#### What the task requires
Repeat all the data that appears below, keeping it exact.

#### Given information
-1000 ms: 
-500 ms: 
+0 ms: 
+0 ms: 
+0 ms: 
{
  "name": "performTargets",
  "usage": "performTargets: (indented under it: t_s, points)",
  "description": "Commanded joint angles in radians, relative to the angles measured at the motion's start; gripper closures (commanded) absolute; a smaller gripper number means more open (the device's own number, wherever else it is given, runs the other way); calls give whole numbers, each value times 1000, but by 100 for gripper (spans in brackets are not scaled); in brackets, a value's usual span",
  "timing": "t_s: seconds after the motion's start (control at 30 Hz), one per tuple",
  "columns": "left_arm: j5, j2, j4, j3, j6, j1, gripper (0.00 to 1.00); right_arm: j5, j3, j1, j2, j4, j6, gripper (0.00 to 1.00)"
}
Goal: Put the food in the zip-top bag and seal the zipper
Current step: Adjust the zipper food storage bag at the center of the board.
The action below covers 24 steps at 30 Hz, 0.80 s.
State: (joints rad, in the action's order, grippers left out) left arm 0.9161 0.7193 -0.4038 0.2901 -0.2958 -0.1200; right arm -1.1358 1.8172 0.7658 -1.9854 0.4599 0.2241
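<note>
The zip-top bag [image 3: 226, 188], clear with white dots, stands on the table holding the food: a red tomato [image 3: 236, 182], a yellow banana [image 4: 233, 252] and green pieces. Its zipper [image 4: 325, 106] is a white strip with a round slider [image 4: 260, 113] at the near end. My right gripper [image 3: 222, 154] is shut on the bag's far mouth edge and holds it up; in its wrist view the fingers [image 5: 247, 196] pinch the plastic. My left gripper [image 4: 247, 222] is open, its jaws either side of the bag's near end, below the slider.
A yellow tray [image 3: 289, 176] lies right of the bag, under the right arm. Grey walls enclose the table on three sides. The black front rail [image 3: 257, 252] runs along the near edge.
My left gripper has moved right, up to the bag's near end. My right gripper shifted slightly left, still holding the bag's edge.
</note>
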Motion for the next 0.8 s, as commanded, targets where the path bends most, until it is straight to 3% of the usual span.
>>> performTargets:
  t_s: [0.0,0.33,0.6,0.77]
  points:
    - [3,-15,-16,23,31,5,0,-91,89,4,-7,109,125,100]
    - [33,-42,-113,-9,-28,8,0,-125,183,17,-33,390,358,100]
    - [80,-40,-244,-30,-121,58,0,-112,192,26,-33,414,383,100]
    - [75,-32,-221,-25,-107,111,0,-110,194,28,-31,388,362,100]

#### Reply
-1000 ms: 
-500 ms: 
+0 ms: 
+0 ms: 
+0 ms: 
{
  "name": "performTargets",
  "usage": "performTargets: (indented under it: t_s, points)",
  "description": "Commanded joint angles in radians, relative to the angles measured at the motion's start; gripper closures (commanded) absolute; a smaller gripper number means more open (the device's own number, wherever else it is given, runs the other way); calls give whole numbers, each value times 1000, but by 100 for gripper (spans in brackets are not scaled); in brackets, a value's usual span",
  "timing": "t_s: seconds after the motion's start (control at 30 Hz), one per tuple",
  "columns": "left_arm: j5, j2, j4, j3, j6, j1, gripper (0.00 to 1.00); right_arm: j5, j3, j1, j2, j4, j6, gripper (0.00 to 1.00)"
}
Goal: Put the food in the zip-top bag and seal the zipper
Current step: Adjust the zipper food storage bag at the center of the board.
The action below covers 24 steps at 30 Hz, 0.80 s.
State: (joints rad, in the action's order, grippers left out) left arm 0.9161 0.7193 -0.4038 0.2901 -0.2958 -0.1200; right arm -1.1358 1.8172 0.7658 -1.9854 0.4599 0.2241
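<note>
The zip-top bag [image 3: 226, 188], clear with white dots, stands on the table holding the food: a red tomato [image 3: 236, 182], a yellow banana [image 4: 233, 252] and green pieces. Its zipper [image 4: 325, 106] is a white strip with a round slider [image 4: 260, 113] at the near end. My right gripper [image 3: 222, 154] is shut on the bag's far mouth edge and holds it up; in its wrist view the fingers [image 5: 247, 196] pinch the plastic. My left gripper [image 4: 247, 222] is open, its jaws either side of the bag's near end, below the slider.
A yellow tray [image 3: 289, 176] lies right of the bag, under the right arm. Grey walls enclose the table on three sides. The black front rail [image 3: 257, 252] runs along the near edge.
My left gripper has moved right, up to the bag's near end. My right gripper shifted slightly left, still holding the bag's edge.
</note>
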Motion for the next 0.8 s, as commanded, targets where the path bends most, until it is straight to 3% of the usual span.
>>> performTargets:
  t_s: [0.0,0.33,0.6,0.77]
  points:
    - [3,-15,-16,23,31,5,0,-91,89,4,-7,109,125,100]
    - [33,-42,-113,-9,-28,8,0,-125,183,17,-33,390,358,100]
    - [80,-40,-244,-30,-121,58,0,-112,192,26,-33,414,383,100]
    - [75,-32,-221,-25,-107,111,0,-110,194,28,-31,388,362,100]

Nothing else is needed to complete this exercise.